- Directed by: Dušan Vukotić
- Written by: Rudolf Sremec
- Cinematography: Zlatko Sacer
- Music by: Tomica Simović
- Color process: Eastmancolor
- Production companies: Herts-Lion Zagreb Film
- Distributed by: Herts-Lion Gelt Ventures
- Release date: December 31, 1961;
- Running time: 10 minutes
- Country: Yugoslavia

= Surogat =

1961 animated film by Dušan Vukotić

Surogat (known in English as Ersatz and The Substitute) is a 1961 Yugoslavian animated comedy short film by director Dušan Vukotić, produced by Zagreb Film, then a Yugoslav film production company. The film is also known by several other names in other languages: Cyррогат, Der Ersatz, Le Succēdanē and Surrogatto.

==Plot==
The film begins with a man taking a trip to the beach. He touches the water with his foot, checking its temperature; finding the temperature is good, he bring objects to the beach, but finds that every object (as well every character, himself, and the environment) is inflatable.
He blows up one object with an air pump; he continues blowing up objects, and later, he goes to his car, finding his shorts, which look the car's "plug." He removes this "plug", and the car proceeds to deflate. The man throws the now-compressed car at a tree. Later, he changes into what he was wearing before and continues pumping up objects, one being a fishing rod. He blows up a fish, kicking it into the sea, but immediately, the fish leaves the water and ends up in a frying pan, where it is cooked. The man eats the fish as his lunch.

Later, the man goes in search of a woman. He sits to inflate other objects with the air pump; the first object inflated is a woman, but the man rejects her, immediately deflating her. The man proceeds to inflate a second object, resulting in another woman. The man checks the woman, looking at her breasts, and proceeds to pump her up more, making her breasts grow. The man now wants the woman by his side, but the woman stomps away, upset. The man jumps on her and proceeds to kiss her, but she escapes from him. She then seems to offer him a kiss, but this is actually is a trap, and the woman proceeds to slap him. The man immediately goes in the water to treat the wound. The woman goes to him, using him as a trampoline; the man sees that she is swimming in the water to tease to him.

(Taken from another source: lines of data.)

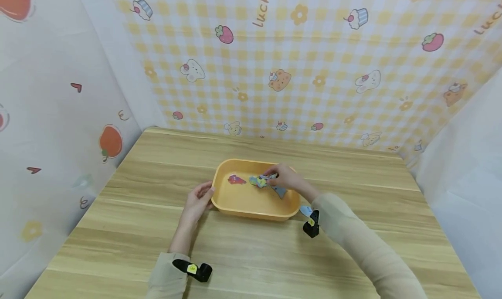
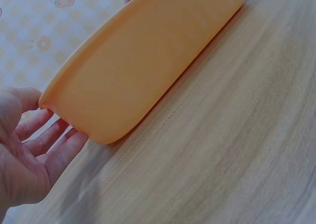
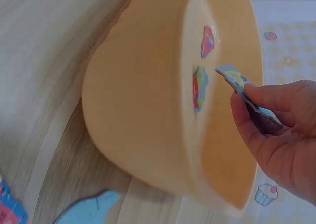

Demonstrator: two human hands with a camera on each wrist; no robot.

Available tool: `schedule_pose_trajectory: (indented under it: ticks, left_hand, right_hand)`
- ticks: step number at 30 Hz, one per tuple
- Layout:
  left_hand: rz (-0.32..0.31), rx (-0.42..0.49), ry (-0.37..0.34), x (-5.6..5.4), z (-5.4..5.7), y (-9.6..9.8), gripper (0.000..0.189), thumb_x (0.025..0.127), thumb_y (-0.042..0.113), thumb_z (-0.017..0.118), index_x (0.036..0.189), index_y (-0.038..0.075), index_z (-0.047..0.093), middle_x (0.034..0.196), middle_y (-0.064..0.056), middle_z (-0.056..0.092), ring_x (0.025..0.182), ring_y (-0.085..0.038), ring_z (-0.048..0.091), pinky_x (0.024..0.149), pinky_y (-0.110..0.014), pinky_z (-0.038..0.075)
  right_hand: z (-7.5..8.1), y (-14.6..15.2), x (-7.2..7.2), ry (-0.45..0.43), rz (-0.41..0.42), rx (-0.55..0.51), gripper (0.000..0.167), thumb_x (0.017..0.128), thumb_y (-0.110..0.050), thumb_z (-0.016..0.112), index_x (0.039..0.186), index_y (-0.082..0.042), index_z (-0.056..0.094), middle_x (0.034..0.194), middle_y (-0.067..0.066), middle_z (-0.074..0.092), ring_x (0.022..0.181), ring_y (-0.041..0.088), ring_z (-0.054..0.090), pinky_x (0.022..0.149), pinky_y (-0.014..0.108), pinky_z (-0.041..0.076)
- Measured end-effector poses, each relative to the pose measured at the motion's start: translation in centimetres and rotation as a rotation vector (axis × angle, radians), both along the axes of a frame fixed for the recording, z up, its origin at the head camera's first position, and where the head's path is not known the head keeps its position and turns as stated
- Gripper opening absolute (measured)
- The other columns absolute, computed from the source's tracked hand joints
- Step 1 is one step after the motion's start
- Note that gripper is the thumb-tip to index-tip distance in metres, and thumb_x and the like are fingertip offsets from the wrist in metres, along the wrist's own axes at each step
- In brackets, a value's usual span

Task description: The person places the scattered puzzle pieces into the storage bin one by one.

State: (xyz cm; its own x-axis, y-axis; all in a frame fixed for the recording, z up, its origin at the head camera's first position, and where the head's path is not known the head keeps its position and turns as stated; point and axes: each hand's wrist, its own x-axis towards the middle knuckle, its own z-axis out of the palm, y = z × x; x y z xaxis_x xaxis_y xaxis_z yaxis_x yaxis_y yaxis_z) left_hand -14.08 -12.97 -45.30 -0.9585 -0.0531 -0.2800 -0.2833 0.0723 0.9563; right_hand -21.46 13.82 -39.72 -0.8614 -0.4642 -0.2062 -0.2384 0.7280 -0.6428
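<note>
A yellow plastic tray (image 1: 255,212) sits on the table, tilted in the wrist views. At its left end my left hand (image 1: 198,199) holds it, thumb at the rim and fingers against the outer wall (image 2: 133,61). Above the tray, my right hand (image 1: 285,177) pinches a flat, thin, colourful cut-out (image 3: 237,79) between thumb and fingers. Inside lie a red-purple cut-out (image 1: 236,179) and a red, green and blue cut-out (image 3: 199,88). A blue-grey shape (image 1: 279,191) shows below the right hand; I cannot tell whether it is a separate piece.
Outside the tray's right end lies a light blue cut-out (image 1: 306,210), partly hidden by the right wrist. A dark blue and red piece (image 3: 12,204) lies near it. The wooden table (image 1: 251,255) meets a patterned cloth wall (image 1: 251,72) at the back.
</note>
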Motion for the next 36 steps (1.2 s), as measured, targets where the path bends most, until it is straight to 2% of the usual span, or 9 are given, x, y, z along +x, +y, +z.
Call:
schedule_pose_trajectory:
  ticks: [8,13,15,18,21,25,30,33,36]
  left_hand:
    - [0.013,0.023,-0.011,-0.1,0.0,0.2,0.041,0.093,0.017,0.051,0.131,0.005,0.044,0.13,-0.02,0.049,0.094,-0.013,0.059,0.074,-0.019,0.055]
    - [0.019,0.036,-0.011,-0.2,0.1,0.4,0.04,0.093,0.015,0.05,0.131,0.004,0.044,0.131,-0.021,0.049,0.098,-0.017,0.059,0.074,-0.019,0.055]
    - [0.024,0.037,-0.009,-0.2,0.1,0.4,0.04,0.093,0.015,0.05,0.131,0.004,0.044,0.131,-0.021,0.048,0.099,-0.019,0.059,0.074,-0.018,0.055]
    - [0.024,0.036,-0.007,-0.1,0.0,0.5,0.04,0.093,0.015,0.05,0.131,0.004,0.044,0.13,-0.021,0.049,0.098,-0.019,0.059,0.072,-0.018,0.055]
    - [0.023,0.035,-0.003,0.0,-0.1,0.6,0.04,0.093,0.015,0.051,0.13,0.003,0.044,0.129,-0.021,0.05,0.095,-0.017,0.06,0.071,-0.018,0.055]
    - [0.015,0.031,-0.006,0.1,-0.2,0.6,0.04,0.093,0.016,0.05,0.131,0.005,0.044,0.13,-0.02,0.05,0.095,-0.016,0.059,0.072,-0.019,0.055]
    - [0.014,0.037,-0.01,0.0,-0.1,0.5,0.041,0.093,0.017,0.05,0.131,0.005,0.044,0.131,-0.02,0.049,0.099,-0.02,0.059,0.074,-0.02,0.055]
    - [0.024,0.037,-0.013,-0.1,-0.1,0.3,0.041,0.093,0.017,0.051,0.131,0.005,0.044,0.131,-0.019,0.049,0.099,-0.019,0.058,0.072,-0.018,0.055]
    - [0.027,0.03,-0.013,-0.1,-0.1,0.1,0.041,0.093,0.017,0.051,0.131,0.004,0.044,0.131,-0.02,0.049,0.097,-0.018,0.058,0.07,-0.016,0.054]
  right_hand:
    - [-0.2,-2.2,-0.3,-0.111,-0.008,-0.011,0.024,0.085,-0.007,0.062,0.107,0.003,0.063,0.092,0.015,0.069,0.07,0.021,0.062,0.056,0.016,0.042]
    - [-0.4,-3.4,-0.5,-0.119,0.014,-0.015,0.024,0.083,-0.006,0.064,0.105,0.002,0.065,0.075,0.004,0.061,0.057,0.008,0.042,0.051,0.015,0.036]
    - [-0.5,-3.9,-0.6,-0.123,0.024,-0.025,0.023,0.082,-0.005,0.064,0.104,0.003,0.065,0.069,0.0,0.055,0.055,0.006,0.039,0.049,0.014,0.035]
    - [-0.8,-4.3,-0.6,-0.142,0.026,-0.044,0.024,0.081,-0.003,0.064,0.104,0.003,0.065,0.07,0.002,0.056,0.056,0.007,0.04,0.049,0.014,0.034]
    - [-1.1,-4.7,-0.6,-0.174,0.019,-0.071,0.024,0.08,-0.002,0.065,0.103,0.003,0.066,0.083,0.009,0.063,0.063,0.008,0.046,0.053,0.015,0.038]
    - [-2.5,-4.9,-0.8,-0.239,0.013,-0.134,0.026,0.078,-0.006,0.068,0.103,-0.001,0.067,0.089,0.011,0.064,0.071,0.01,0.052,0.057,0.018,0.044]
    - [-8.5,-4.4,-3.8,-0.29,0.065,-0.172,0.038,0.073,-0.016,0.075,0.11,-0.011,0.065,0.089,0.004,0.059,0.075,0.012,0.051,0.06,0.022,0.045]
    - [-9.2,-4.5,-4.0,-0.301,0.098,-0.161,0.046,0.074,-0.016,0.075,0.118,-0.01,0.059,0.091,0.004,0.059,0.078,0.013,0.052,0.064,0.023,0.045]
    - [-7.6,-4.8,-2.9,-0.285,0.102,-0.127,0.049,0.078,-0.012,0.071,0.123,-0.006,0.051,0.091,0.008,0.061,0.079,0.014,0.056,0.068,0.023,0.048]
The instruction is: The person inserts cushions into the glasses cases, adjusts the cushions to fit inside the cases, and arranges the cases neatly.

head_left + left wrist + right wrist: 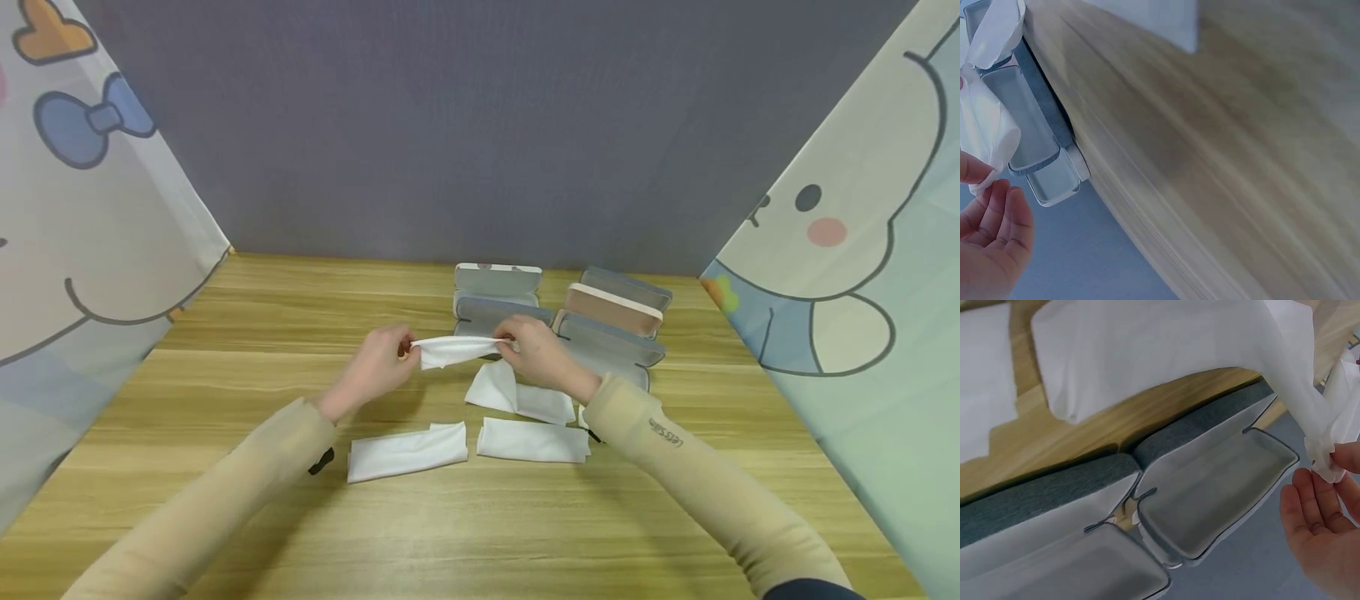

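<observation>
A strip of folded white cloth (pixel 453 351) is stretched between both hands above the table. My left hand (pixel 378 367) pinches its left end between thumb and fingers, and my right hand (pixel 543 354) pinches the right end. In the right wrist view, the right hand's fingertips (pixel 1316 478) grip a gathered corner. Below the held strip lies a loosely folded white cloth (pixel 491 387). Two flatter folded white cloths, one on the left (pixel 407 452) and one on the right (pixel 532 440), lie nearer the front.
Behind the right hand stand several open glasses cases: a grey one (pixel 498 312), a patterned one (pixel 497 277), a beige one (pixel 611 308) and another grey one (pixel 611 337). A dark grey panel (pixel 465 125) rises behind the wooden table (pixel 300 292). Cartoon-printed sheets flank both sides.
</observation>
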A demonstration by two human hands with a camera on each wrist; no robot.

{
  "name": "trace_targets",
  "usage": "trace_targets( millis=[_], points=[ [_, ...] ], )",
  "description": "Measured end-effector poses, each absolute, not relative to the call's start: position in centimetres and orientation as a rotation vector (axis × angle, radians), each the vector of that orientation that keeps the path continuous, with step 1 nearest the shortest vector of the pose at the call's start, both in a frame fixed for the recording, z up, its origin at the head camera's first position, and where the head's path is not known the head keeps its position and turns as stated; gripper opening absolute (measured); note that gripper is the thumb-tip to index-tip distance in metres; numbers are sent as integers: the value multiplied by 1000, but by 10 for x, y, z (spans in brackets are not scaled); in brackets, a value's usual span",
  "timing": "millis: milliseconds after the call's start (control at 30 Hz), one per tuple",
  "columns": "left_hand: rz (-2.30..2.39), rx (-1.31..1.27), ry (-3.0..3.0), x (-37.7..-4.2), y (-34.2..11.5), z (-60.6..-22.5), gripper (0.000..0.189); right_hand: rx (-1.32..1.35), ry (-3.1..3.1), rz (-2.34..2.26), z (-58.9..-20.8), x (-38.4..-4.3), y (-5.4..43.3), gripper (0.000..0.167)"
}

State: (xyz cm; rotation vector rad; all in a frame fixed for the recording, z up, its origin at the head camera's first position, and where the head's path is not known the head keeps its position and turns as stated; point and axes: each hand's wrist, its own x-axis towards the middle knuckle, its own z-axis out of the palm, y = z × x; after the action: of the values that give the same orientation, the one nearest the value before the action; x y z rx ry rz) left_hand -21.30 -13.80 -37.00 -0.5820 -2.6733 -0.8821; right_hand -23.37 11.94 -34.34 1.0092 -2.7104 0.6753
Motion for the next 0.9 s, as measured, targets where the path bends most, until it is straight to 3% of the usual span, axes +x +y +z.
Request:
trace_targets(
  millis=[900],
  points=[
    [-879, -597, -2678, -226, -117, -354, 8, 893, -2730, 760, -332, -237, 140, 13]
  ],
)
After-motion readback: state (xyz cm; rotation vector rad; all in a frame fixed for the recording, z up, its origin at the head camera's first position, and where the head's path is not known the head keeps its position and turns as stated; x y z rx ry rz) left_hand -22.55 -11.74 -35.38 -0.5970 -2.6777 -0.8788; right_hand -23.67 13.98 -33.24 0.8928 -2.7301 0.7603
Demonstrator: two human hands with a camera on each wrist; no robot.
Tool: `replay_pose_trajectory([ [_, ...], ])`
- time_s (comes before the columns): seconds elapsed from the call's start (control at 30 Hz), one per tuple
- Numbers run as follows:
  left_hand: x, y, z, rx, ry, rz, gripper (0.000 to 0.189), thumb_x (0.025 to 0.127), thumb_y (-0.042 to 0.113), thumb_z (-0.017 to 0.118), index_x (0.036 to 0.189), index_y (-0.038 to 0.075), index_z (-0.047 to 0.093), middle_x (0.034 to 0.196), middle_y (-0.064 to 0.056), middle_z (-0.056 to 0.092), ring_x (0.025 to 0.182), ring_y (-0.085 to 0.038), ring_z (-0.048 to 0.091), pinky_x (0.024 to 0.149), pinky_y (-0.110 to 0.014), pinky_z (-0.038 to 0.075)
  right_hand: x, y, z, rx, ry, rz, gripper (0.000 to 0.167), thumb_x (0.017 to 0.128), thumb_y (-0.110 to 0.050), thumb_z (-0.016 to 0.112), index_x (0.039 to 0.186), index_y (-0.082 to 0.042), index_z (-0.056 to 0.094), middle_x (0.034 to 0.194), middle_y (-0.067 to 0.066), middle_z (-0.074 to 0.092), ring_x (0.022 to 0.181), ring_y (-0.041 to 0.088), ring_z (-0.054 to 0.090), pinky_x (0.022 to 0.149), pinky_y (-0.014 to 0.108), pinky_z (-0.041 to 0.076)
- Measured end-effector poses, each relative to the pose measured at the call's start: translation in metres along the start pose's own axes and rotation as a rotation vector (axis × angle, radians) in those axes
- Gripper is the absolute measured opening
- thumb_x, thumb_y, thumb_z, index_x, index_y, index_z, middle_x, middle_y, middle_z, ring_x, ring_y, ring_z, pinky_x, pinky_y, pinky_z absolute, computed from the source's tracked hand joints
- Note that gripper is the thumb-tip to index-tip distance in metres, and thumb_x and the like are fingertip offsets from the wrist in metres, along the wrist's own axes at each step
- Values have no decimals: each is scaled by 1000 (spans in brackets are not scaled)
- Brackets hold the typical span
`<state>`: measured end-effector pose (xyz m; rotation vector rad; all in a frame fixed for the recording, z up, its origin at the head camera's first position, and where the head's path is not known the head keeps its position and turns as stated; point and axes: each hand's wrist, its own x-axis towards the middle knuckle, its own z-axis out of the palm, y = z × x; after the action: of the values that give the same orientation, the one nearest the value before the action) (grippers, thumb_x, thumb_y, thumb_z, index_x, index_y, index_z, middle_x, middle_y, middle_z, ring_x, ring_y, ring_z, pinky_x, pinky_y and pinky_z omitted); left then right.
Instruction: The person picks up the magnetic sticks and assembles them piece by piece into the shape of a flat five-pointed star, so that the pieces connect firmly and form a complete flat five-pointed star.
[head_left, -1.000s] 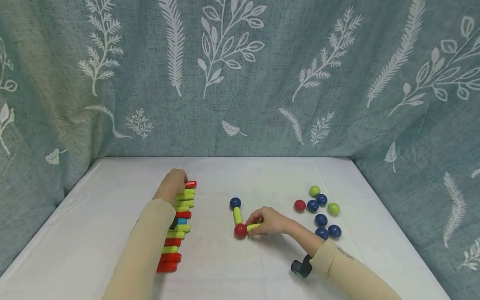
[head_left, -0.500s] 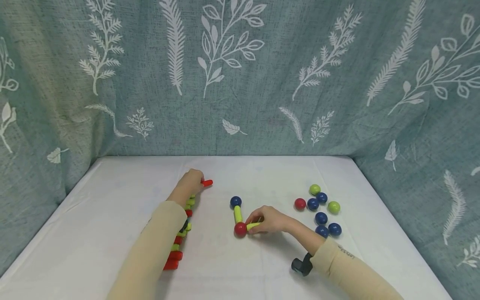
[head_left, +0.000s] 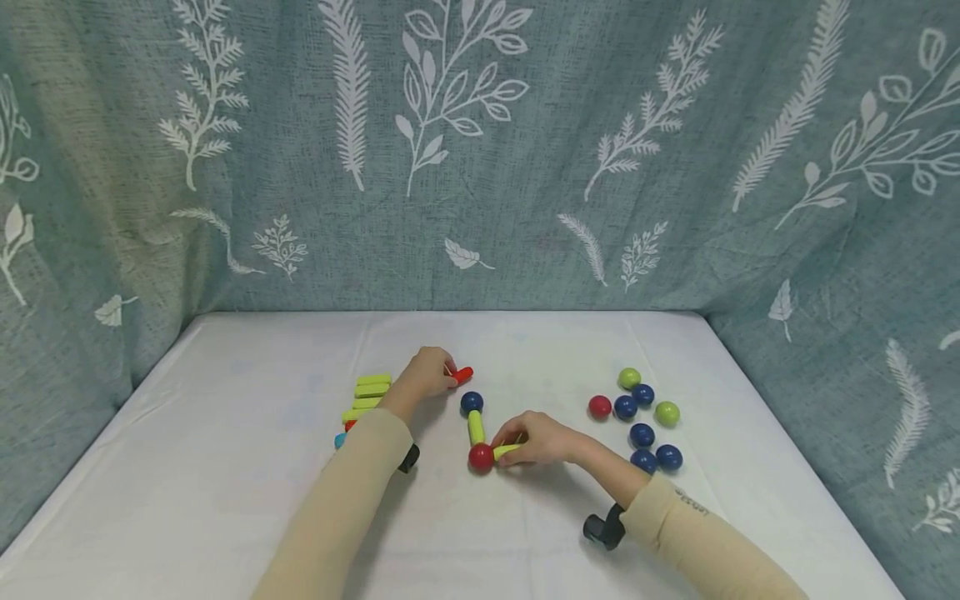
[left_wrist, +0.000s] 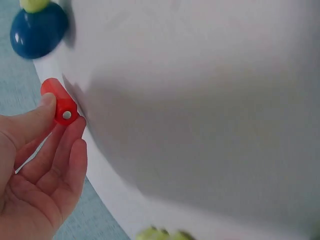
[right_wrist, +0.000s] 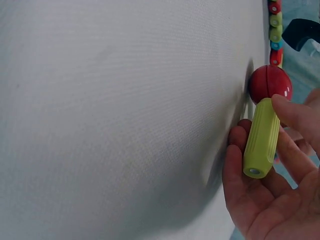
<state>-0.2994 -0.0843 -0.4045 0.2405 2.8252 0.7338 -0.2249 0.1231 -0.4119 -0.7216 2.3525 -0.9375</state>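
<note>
The left hand (head_left: 429, 372) has crossed from the row of sticks (head_left: 372, 390), pinching a red stick (head_left: 464, 375) now near the blue ball (head_left: 472, 403). The right hand (head_left: 540, 440) grips a green stick (right_wrist: 261, 140) against the red ball (head_left: 481, 457), so both hands work close together.

- I am looking at a grey-green fabric backdrop (head_left: 525, 217), which is filling the rear of my head view and wrapping round both sides.
- A white leaf pattern (head_left: 350, 92) is running across it, with tall sprigs and fronds above and smaller leaves lower down.
- The fabric is hanging in soft folds and turning brownish toward the left.
- Below, a white cloth (head_left: 517, 542) is covering the worktop (head_left: 187, 500) and showing faint creases; its far edge is meeting the backdrop in a straight line.
- My wrist views are showing broad, soft-edged shadows (left_wrist: 175, 120) on the white.
</note>
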Motion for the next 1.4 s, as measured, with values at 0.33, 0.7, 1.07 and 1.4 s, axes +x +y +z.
replay_pose_trajectory([
  [0.33,0,21,11,-114,-28,27,19,84,11,66,100,-1,66,89,-11,63,77,-18,57,69,-26,50,3,1,1,6,-7,-27,20,81,-9,69,100,-5,67,89,1,65,77,11,53,69,21,47],
  [0.7,-4,29,17,-168,-56,71,23,83,15,68,102,1,65,89,-9,64,75,-16,59,68,-25,51,3,1,0,-2,2,-53,20,79,-8,70,99,-4,68,87,1,65,75,8,54,65,18,46],
  [1.07,-15,29,12,-108,-133,191,40,79,10,70,117,2,60,107,-11,64,102,-24,57,88,-35,45,-1,1,-5,-67,27,-20,19,79,-8,70,97,-6,69,86,0,66,74,10,53,66,21,45],
  [1.4,-19,24,16,-98,-125,153,41,80,13,71,119,5,60,109,-10,64,101,-22,58,89,-36,45,-6,4,-8,-88,72,13,20,79,-11,70,99,-7,69,93,0,66,85,15,56,74,28,46],
])
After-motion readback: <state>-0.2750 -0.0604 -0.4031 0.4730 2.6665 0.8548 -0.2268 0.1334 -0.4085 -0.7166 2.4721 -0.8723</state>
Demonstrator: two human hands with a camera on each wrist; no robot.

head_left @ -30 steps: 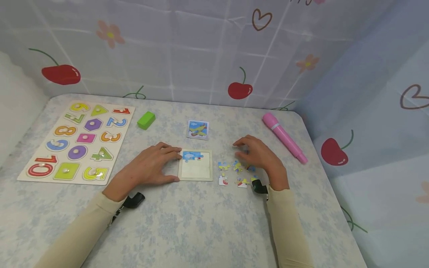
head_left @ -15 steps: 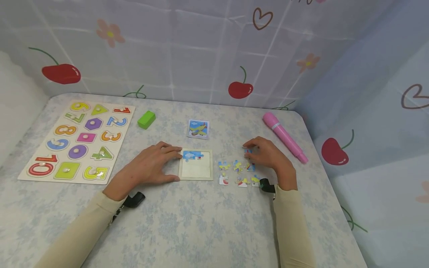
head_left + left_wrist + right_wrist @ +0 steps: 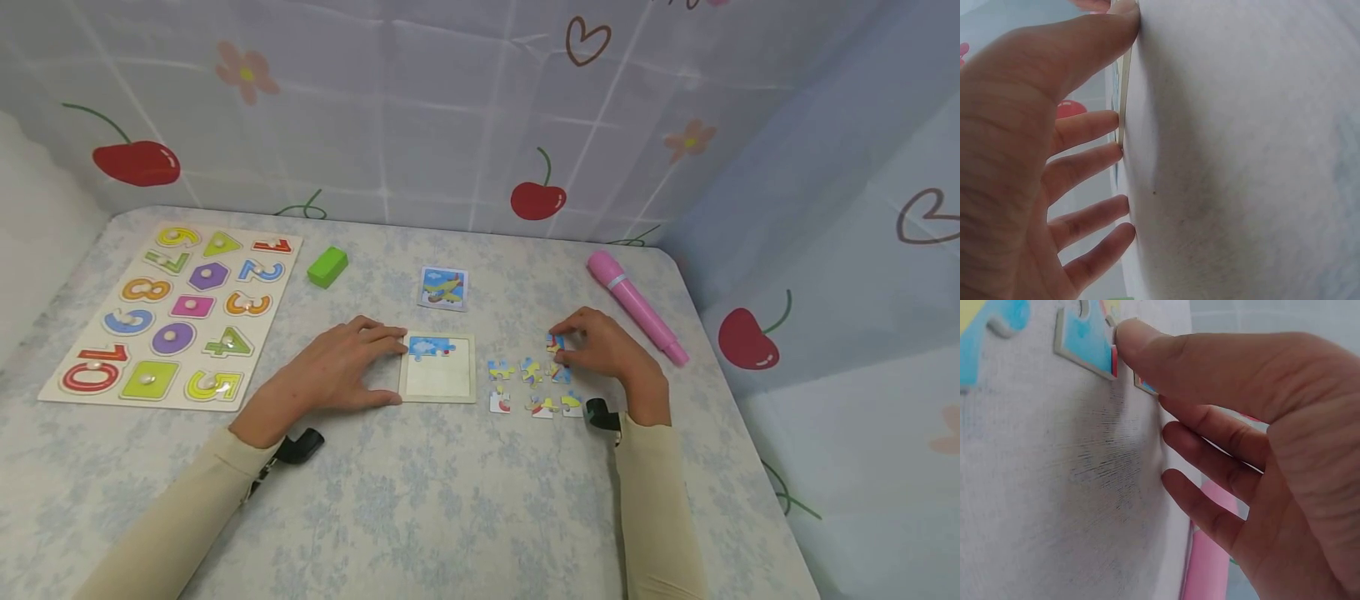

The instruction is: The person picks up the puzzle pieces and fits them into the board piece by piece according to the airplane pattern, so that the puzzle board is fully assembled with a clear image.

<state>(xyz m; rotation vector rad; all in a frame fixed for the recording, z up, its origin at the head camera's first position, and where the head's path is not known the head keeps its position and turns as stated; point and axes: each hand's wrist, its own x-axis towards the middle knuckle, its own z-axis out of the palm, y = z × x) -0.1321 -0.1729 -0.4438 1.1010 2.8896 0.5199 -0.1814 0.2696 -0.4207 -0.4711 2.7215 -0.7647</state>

Angry, the man goes to his objects, pumping up a shark. The man tries to gain her affection with a fake rescue, but the woman sees what is doing. To avoid revealing that the rescue is a hoax, the man gives the shark his hat, and puts the shark in the water. The woman, still swimming, notices the hat, thinking that it's actually the man, and she hits it; suddenly, the shark reveals itself, and the woman gets scared, but the man is ready to the rescue her. He catches the woman with the fishing rod. However, the shark is now coming at both of them.

The woman panics, but the man is ready to battle the shark, putting on goggles and grabbing a harpoon. He goes in into the water, ready to kill the shark. The woman thinks the man is dead, but the man reappears alive, with the shark inside a giant sardine can. The woman claps for the man's defeating the shark, but the sardine can opens, revealing the shark is alive, and it reveals the fake rescue by deflating itself. The woman stomps away, angry at the deception. The man is angry about his failed plan, smacking his head multiple times.

The man goes to the woman again, trying to jump on her, but the woman sees a handsome man windsurfing while brushing her hair. The woman, entranced by the handsome man, goes to him, leaving the first man. The woman calls to the handsome man, who notices the woman and quickly grabs her. The first man notices that the woman is now with the handsome man, watching as they go to a small island. Angry, he follows them and sees how the handsome man has gained the woman's love.

The first man angrily grabs the woman's "plug", located on her foot, and deflates her. The handsome man, seeing that his love has "died", proceeds to deflate himself. The first man takes back the deflated woman.

Night falls, and the man picks up his objects, leaving the beach. As he leaves, he pulls the environment's "plug", and the whole beach compresses into a small object . The man pumps up another object, which turns into a roadway; however, on the roadway there's a tack, and his car explodes upon touching it. The roadway deflates, and the man flies and falls. The short ends with the man on the ground, where his "plug" pops, making him deflate.

==Reception and legacy==
The film won an Academy Award for Short Subjects (Cartoons) in 1962.

It was featured in animation historian Jerry Beck's The 50 Greatest Cartoons, where it appears one of 57 "Other Great Cartoons" that did not qualify for the main list but had nonetheless received "a substantial number of votes" as honorable mentions. The Academy Film Archive preserved Ersatz in 2012.

According to David Silverman, animator and producer for The Simpsons, the character designs for the in-show cartoon "Worker and Parasite", in the episode "Krusty Gets Kancelled", were based on Surogat.' Simpsons creator Matt Groening said "Worker and Parasite" was one of his favorite moments from the show.